E nós não podemos agarrar o amor, então nós agarramos as pessoas onde um
dia ele pousou ou onde o nosso equivocado coração acha que ele vai pousar.
E quem ouviu falar da capacidade do amor em nos pregar peças? Arranjando
morada nos lugares mais esquisitos, nas pessoas que menos esperamos.
Às vezes ele pousa numa palavra proferida em um determinado tom de voz,
num olhar mudo e que dizia tanto, num toque inesperado... Mas só pra levantar
voo em seguida e nós ficamos feito Pierrot a coçar a cabeça e lágrima pendurada
no olho a pensar: “mas ele estava ali agorinha mesmo...”.

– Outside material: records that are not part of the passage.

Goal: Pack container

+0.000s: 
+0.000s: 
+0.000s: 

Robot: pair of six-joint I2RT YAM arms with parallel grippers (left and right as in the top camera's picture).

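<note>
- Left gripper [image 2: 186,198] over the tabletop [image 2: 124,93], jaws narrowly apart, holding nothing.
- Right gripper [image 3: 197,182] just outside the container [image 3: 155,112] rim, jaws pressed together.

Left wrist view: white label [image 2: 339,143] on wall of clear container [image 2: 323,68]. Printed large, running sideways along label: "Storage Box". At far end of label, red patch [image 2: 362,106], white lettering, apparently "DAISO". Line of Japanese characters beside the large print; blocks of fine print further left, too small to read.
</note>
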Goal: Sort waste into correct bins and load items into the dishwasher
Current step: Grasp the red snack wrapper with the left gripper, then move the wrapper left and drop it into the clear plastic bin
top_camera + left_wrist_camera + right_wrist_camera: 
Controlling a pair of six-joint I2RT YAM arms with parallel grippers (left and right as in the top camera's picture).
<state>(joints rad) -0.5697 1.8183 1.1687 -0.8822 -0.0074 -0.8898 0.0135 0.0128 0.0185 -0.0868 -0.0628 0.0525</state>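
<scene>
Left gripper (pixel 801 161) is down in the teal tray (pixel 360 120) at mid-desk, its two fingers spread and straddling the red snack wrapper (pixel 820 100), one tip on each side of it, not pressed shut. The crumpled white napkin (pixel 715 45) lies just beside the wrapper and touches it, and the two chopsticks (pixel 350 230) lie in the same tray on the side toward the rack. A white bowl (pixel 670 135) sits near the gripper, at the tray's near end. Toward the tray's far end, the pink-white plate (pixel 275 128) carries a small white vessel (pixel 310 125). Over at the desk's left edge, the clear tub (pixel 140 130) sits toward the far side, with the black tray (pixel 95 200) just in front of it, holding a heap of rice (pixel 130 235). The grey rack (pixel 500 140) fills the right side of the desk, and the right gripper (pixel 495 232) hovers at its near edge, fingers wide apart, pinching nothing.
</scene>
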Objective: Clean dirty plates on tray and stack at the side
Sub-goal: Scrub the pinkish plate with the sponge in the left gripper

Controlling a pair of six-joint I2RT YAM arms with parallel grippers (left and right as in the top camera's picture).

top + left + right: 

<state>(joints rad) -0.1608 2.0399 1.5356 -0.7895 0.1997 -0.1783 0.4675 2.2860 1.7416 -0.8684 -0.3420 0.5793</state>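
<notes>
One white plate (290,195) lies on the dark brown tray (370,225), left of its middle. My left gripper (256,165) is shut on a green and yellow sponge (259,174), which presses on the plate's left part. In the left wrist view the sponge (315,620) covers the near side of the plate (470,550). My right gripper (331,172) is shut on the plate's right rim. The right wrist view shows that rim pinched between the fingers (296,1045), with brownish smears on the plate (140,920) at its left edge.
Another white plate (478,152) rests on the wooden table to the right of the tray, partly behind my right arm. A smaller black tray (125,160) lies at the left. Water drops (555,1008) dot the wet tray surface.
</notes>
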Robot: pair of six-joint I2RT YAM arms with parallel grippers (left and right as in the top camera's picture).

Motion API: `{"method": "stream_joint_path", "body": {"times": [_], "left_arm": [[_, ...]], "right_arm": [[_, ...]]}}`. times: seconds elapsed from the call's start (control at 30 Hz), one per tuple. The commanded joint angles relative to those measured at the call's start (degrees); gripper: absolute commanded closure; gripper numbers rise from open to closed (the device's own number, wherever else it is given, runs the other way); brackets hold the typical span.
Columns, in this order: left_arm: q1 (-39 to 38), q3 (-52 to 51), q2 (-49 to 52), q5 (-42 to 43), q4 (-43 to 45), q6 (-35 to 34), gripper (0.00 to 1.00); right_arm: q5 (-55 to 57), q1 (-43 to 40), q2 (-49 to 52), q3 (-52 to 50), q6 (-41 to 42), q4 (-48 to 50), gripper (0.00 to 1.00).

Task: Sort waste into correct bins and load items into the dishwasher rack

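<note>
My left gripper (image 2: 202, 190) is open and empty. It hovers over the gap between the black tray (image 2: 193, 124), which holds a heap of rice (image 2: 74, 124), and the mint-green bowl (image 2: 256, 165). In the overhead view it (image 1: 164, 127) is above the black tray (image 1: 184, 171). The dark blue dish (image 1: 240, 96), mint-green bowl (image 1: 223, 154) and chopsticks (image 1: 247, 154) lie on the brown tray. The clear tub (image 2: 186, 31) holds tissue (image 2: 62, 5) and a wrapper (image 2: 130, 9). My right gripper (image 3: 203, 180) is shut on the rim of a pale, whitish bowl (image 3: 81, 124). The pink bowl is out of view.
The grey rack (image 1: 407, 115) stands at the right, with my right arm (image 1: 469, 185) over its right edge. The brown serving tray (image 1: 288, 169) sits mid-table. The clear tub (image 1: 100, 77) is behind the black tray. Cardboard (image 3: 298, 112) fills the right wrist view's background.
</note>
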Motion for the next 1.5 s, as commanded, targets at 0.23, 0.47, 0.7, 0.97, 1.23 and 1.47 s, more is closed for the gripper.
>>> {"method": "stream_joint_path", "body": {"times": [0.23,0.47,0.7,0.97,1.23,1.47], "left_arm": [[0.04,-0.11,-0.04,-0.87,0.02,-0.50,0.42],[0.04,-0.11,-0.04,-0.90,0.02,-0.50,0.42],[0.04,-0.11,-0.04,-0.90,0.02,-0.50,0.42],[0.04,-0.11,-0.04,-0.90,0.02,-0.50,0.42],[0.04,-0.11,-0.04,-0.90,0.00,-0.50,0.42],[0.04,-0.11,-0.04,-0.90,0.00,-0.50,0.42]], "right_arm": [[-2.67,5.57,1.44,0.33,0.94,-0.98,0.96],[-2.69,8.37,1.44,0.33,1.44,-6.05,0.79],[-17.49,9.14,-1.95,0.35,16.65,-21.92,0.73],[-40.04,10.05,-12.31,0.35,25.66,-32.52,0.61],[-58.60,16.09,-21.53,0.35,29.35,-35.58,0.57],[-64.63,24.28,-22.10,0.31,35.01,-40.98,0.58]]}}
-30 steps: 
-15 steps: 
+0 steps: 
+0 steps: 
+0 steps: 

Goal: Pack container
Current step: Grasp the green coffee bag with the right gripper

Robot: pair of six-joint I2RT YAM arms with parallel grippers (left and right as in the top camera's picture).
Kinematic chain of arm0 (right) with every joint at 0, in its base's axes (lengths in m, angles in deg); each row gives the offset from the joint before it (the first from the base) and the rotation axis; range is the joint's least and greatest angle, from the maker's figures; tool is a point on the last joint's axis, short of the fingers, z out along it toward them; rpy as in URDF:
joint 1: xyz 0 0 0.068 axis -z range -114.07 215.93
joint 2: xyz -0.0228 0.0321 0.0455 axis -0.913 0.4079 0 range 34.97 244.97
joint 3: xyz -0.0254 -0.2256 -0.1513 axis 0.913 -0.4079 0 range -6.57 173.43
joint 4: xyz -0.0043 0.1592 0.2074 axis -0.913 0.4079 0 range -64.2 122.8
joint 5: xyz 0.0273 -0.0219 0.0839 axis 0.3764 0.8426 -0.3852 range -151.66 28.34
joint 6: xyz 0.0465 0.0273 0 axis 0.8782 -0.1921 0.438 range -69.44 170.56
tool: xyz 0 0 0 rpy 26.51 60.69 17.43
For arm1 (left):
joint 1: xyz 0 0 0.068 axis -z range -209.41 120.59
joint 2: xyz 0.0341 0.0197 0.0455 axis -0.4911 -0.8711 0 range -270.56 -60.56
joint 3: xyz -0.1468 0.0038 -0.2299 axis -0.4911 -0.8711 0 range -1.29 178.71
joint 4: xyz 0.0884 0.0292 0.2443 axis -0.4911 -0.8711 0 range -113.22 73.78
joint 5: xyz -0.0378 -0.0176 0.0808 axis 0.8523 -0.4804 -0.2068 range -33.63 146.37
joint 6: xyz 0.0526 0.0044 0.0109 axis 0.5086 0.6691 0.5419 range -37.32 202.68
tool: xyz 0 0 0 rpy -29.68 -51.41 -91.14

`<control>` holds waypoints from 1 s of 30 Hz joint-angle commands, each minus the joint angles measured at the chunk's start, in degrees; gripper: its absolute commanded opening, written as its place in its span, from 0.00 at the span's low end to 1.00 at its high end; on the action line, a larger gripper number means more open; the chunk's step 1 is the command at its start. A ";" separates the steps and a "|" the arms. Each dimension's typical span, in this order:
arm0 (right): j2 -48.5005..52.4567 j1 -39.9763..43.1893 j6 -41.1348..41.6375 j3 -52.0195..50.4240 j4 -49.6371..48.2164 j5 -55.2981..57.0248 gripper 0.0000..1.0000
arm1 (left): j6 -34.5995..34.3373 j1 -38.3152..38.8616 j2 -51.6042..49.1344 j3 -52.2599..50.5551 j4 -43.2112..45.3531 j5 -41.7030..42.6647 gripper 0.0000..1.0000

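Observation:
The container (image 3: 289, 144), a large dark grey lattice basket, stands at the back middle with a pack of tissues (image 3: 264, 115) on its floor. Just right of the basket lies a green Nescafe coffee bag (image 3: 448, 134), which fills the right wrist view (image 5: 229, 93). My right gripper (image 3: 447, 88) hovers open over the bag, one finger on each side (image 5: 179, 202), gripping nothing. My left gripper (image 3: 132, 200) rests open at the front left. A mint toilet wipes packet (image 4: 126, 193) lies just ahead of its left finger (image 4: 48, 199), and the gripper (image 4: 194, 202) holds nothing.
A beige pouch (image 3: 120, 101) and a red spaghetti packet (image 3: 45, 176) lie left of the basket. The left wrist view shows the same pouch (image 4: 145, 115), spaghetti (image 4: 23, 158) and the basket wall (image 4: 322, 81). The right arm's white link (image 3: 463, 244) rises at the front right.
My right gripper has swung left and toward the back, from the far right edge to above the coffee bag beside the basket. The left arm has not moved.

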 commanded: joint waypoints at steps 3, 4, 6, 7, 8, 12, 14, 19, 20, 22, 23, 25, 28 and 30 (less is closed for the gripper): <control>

O meu amor e eu vivemos um eterno jogo de esconde-esconde. Eu já disse
pra ele que cresci e que essa brincadeira nem tem graça, mas ele não me dá
atenção, ocupado demais voando por ai.
A Saudade, chorosa diz que faz tempo não o vê por aqui. A Esperança nem
me escuta, ansiosa demais a esperar na esquina, a Sra. Raiva mente orgulhosa,
dizendo que nem sabe quem é esse tal de Amor e nem quer saber. E tem uma tal
Paixão que vive brincando comigo, usando as vestes do Amor e querendo se passar
por ele.
Acabei de encontrar uma velhinha sisuda chamada Sapiência que, com um
dedo magro apontando pro meu nariz, disse que estou procurando fora uma coisa
que tem que estar dentro. Eu não entendi muito bem, mas ela prometeu voltar em
alguns anos pra me explicar.
Os dias passam, as horas gotejam dos relógios e quando eu estou distraída
consolando D. Mágoa que teima em me visitar contra todos os meus desejos, eis
que vislumbro o Amor ameaçando pousar em determinada pedra, longe, longe e eu
não quero me enganar, correndo atrás dele para chegar lá e ser só outro
sentimento espertinho querendo brincar comigo.
Então o deixo ali e vou seguindo meu caminho, deixando um rastro de pedacinhos, mas não é de pão, porque amor não come pão, amor se alimenta de carinho.
E o rastro onde vai acabar?
Onde mais seria?
Ele acaba onde aquela velhinha me disse um dia, ele acaba dentro de mim.